Exercise requirements ▸ Exactly the lines below from the one with "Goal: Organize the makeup" up to and including the one with "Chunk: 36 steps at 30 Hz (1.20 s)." make up the answer, with nothing else added.

################

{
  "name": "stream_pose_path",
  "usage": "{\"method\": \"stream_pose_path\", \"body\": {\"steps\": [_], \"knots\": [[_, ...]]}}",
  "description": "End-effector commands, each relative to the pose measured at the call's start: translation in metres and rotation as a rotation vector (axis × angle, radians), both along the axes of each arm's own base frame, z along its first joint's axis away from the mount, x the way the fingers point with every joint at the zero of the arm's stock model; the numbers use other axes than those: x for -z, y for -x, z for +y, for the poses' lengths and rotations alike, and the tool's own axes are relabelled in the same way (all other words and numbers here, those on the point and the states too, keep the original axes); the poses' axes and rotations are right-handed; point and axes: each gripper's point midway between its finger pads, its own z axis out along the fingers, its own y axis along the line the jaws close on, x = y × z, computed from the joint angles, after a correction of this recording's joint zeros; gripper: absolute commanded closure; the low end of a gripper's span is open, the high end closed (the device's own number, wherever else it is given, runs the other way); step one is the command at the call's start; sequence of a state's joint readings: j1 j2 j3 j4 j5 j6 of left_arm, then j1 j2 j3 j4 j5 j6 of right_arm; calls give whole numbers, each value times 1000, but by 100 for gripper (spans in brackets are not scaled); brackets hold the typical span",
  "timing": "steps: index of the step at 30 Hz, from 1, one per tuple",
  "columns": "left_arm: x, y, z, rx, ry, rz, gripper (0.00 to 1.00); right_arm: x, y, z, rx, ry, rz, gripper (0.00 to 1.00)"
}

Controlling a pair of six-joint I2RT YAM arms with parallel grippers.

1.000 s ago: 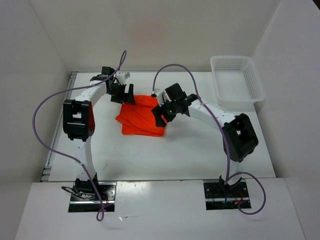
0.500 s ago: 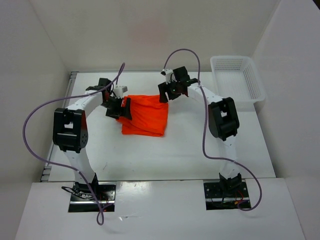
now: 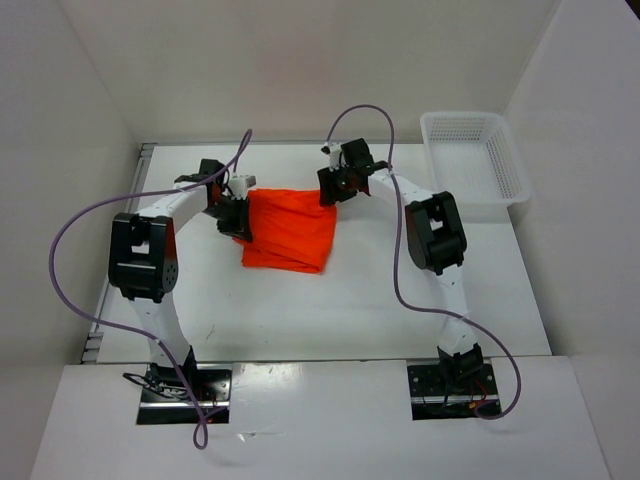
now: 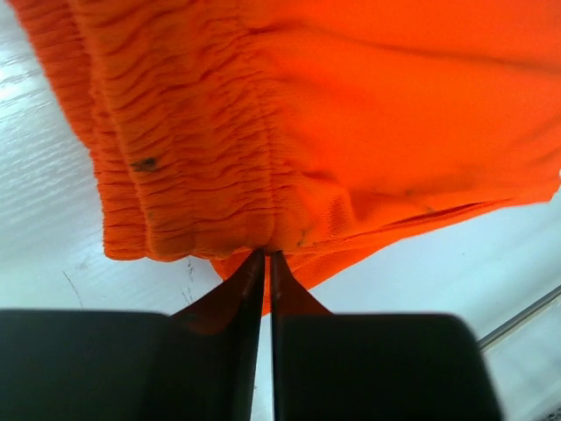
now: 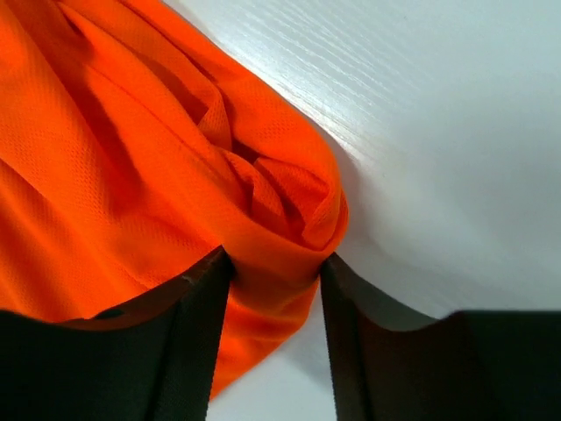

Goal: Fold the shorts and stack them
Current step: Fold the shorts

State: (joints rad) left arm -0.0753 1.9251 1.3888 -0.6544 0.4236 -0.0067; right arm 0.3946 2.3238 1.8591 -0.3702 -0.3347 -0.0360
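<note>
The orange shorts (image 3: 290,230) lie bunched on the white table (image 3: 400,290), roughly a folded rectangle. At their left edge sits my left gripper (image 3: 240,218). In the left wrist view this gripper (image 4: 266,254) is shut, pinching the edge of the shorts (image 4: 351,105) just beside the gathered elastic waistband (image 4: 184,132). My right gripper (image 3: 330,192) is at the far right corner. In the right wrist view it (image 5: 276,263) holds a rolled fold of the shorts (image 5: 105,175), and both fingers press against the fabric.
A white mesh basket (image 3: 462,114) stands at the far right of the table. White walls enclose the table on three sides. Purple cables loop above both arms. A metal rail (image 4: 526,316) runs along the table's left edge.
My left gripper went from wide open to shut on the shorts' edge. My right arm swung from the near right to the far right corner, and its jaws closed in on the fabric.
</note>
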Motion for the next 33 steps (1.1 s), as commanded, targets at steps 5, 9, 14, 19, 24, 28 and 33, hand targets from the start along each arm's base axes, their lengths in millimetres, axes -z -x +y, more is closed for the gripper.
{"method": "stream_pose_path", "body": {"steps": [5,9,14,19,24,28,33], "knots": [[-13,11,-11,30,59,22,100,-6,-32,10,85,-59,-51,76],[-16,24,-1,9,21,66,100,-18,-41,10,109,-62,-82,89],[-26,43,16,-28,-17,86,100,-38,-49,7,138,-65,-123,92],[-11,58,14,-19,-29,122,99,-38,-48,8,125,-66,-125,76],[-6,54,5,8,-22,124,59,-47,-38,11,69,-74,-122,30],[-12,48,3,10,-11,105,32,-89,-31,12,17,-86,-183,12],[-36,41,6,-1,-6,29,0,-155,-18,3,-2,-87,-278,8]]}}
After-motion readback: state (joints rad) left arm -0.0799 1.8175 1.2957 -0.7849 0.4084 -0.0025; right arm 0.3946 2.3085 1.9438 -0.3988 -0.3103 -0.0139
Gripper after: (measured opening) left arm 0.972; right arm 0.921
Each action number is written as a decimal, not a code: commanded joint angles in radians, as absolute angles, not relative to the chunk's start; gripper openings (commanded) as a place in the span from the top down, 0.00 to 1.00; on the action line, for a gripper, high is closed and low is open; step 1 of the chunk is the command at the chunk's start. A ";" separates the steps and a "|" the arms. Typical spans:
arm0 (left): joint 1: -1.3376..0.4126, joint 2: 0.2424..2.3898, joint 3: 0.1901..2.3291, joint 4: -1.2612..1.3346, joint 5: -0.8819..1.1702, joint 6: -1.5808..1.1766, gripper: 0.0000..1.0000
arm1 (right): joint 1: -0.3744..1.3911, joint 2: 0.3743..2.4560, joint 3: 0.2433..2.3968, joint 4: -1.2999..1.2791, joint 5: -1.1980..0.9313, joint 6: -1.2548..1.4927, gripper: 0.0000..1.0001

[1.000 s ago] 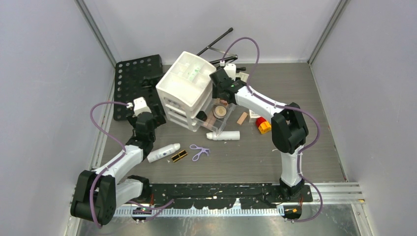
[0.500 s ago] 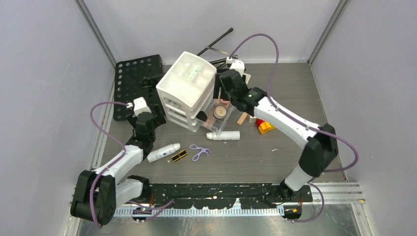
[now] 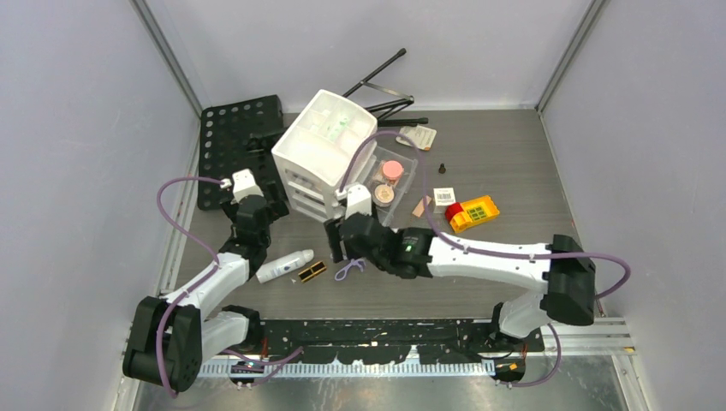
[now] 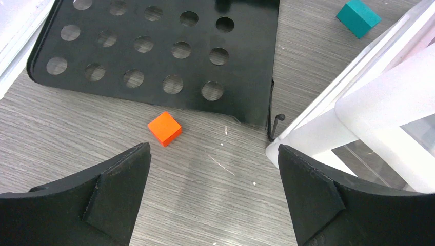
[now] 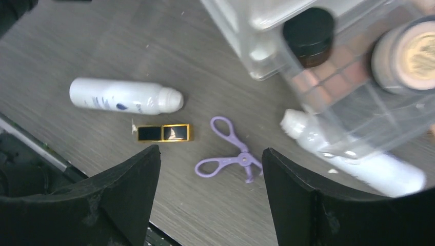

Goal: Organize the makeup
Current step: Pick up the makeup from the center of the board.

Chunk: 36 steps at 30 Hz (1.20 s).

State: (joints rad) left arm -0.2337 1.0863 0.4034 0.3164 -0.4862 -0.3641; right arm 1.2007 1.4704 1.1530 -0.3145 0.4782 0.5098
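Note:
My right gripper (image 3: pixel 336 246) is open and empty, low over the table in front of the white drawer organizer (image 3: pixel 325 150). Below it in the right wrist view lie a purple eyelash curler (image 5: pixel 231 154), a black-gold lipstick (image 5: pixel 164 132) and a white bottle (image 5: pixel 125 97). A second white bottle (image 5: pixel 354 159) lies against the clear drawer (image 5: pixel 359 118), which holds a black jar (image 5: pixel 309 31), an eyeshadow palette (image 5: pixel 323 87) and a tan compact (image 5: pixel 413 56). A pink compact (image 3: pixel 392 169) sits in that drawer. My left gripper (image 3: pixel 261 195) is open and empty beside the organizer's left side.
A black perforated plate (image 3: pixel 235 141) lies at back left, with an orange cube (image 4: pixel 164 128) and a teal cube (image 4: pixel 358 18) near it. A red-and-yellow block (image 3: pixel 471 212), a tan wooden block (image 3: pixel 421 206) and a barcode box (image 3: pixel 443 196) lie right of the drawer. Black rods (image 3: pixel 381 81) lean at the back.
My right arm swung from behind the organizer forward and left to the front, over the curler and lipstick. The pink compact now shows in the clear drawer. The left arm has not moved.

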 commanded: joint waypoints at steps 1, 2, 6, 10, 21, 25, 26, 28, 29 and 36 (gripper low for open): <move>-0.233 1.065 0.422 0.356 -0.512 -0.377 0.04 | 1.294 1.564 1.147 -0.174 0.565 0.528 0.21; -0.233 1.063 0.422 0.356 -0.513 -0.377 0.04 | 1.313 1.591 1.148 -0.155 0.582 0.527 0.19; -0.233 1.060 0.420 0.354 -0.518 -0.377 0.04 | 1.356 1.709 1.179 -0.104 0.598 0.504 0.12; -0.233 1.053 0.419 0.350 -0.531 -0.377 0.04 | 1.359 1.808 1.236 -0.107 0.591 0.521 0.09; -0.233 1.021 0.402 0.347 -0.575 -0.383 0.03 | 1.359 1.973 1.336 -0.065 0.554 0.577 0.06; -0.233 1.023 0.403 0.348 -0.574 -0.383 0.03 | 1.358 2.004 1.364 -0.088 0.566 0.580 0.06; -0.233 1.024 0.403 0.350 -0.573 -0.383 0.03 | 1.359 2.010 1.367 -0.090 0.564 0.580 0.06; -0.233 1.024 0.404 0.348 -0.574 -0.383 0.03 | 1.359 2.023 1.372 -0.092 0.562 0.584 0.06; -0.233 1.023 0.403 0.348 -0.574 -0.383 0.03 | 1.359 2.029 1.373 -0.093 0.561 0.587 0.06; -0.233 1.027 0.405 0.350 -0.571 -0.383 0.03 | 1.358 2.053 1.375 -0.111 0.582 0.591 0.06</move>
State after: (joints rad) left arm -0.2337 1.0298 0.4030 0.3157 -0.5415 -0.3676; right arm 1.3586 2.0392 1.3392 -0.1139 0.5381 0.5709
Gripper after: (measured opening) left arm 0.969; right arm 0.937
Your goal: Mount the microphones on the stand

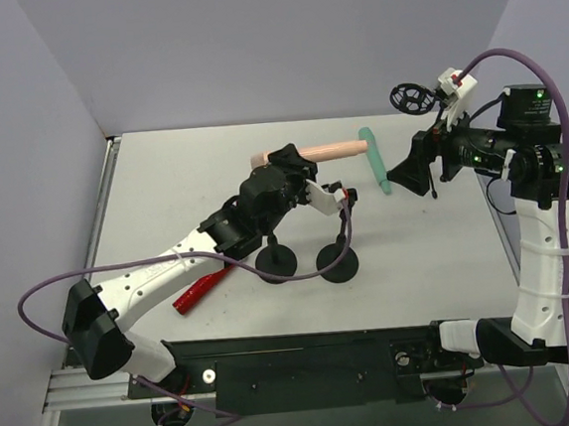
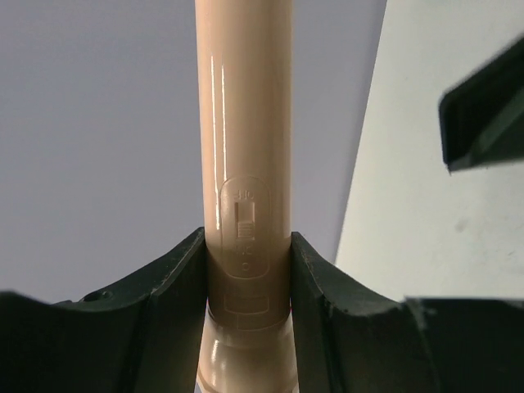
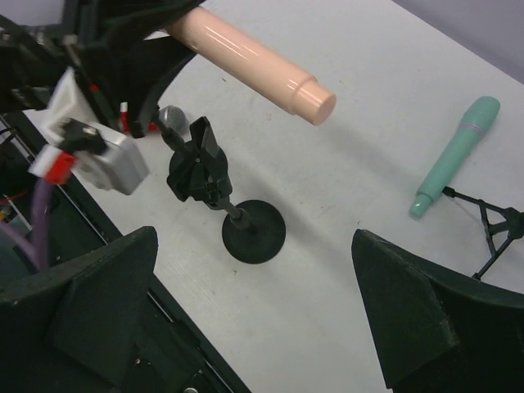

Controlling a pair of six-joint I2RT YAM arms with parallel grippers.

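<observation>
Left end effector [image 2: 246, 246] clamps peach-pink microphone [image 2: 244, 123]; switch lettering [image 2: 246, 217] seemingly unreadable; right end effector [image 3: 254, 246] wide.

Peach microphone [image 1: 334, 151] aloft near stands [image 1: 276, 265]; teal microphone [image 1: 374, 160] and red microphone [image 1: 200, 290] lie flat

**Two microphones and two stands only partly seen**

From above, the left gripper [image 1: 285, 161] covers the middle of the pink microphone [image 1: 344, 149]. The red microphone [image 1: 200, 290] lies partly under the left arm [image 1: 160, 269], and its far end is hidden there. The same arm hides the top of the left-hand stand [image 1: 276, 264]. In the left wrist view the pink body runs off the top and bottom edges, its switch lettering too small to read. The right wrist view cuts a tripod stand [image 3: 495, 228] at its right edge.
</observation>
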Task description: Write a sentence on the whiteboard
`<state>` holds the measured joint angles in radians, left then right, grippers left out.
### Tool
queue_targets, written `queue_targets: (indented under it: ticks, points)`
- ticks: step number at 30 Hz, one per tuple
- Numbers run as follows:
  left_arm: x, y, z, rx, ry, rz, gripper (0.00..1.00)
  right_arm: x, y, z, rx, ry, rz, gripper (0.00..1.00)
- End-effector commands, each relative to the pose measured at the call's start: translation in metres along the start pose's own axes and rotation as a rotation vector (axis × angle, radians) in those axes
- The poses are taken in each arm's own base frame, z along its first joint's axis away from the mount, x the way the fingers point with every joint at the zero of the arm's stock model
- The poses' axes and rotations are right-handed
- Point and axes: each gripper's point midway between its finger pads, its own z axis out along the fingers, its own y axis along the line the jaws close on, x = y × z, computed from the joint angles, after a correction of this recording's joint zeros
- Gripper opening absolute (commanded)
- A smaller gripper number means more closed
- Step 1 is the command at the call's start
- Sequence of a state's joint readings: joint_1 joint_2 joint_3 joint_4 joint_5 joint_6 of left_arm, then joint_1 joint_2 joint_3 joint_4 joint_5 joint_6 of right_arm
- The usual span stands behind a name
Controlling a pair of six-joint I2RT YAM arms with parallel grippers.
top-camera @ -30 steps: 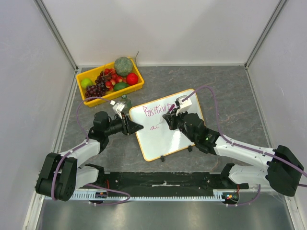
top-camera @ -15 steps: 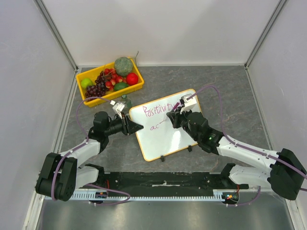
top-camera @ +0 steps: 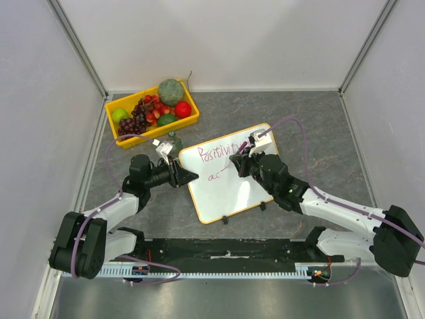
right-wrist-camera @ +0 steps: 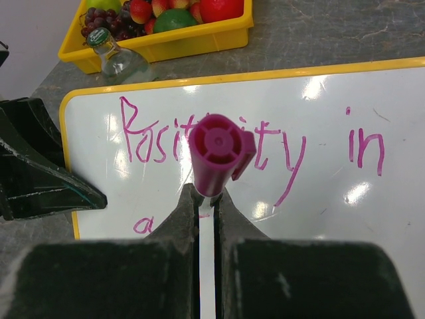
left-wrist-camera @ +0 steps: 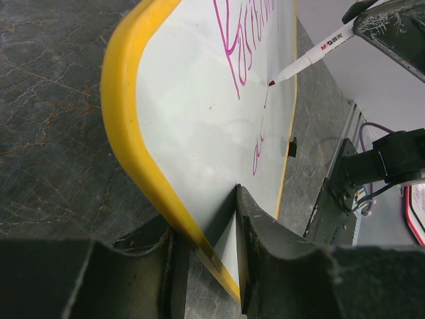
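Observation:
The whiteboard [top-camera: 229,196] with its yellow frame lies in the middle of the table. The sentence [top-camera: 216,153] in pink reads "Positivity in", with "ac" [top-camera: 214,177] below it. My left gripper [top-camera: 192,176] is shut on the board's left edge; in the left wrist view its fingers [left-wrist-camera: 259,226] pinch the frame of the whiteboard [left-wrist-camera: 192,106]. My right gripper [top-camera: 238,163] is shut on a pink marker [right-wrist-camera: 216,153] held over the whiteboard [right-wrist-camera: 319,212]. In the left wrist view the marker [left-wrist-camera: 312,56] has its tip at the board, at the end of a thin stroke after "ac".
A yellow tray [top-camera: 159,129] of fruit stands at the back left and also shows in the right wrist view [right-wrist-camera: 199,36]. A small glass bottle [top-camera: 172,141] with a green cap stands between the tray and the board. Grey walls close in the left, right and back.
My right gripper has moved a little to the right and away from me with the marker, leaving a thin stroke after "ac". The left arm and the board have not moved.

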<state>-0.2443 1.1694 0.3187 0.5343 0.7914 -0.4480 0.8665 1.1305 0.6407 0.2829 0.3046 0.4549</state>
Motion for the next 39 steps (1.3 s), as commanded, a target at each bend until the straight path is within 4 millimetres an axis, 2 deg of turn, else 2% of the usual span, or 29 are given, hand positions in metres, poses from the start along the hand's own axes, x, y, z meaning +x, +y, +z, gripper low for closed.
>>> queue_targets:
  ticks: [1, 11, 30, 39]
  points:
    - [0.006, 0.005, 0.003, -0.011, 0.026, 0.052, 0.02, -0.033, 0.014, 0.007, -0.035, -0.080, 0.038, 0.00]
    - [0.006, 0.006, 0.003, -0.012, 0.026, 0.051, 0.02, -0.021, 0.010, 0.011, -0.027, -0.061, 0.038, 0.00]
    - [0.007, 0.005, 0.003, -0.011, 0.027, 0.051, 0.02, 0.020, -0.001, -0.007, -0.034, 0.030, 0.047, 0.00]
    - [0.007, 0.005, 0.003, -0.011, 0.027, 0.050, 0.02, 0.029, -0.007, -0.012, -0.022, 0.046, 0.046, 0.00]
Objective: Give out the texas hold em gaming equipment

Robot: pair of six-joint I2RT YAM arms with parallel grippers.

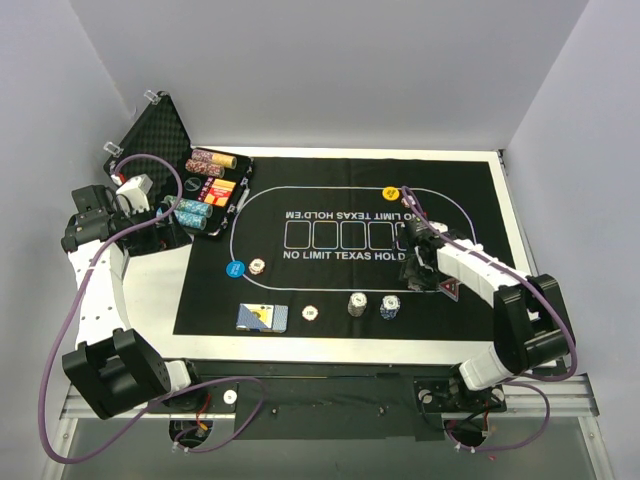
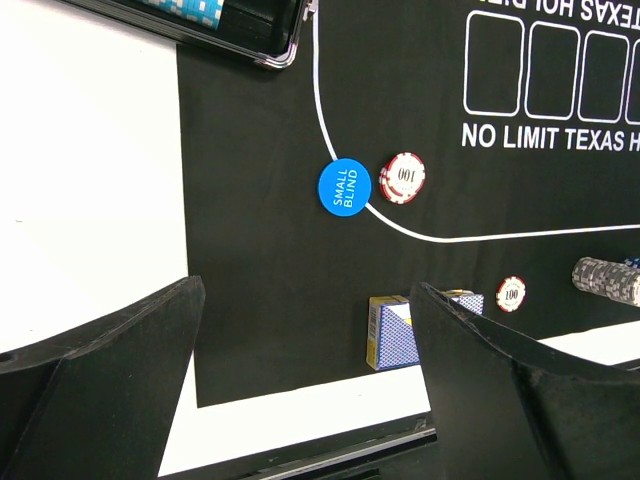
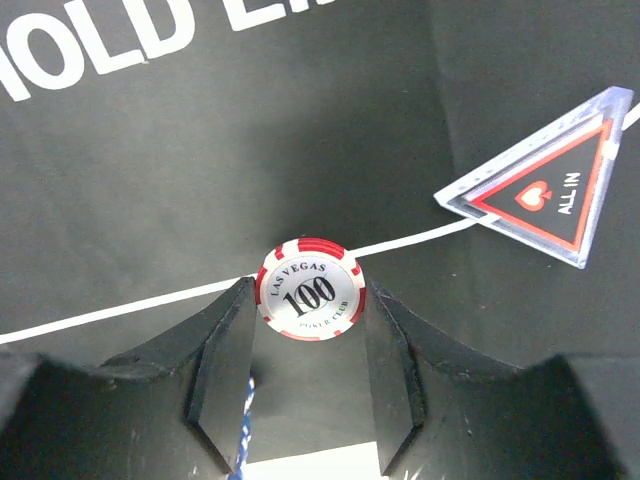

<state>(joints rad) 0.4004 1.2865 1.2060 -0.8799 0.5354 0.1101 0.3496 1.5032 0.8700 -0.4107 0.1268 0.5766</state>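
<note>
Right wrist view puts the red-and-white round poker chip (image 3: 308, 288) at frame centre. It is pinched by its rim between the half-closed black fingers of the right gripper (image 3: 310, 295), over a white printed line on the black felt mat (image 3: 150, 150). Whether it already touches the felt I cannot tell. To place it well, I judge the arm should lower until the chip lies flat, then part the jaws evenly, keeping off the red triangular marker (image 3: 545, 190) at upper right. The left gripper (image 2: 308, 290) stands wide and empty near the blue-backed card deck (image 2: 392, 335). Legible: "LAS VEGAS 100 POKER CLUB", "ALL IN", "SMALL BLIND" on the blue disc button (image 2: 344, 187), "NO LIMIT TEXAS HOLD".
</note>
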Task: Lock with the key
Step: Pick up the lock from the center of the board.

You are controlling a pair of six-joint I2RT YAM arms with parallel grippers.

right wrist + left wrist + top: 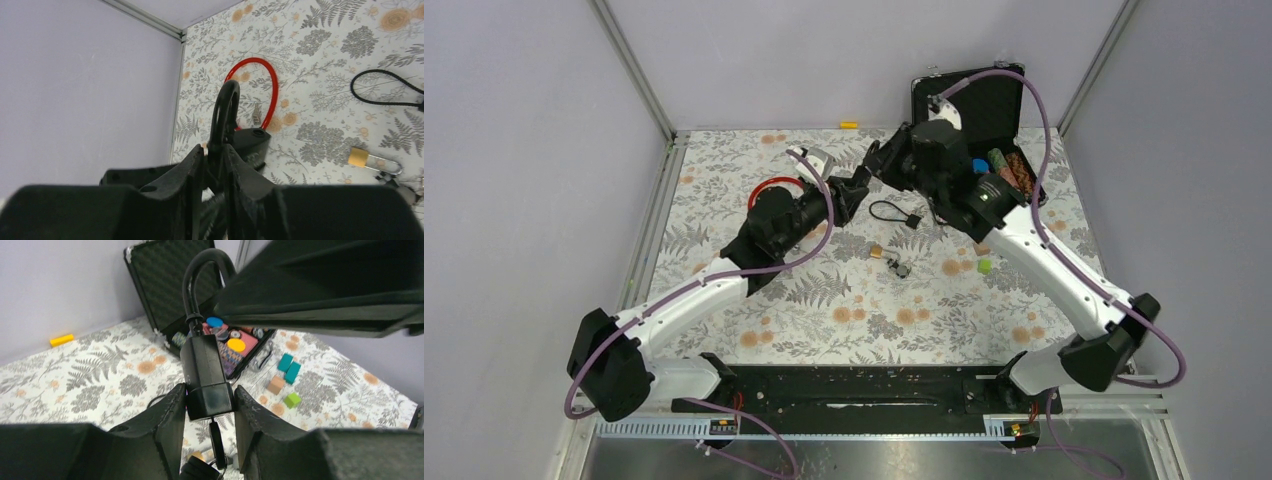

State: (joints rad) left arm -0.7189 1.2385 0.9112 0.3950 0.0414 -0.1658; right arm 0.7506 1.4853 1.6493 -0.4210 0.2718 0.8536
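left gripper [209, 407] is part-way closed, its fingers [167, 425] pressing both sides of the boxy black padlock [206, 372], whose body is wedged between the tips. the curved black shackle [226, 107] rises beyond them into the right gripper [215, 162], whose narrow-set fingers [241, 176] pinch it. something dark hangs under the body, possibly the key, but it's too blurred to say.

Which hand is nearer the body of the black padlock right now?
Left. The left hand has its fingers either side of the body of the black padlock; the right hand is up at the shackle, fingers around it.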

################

Problem solution ▸
Goal: Organize the makeup
Current step: Pick up the makeup from the center of the board.

Chunk: 36 steps at 30 Hz (1.20 s).

Nothing else belongs to the answer.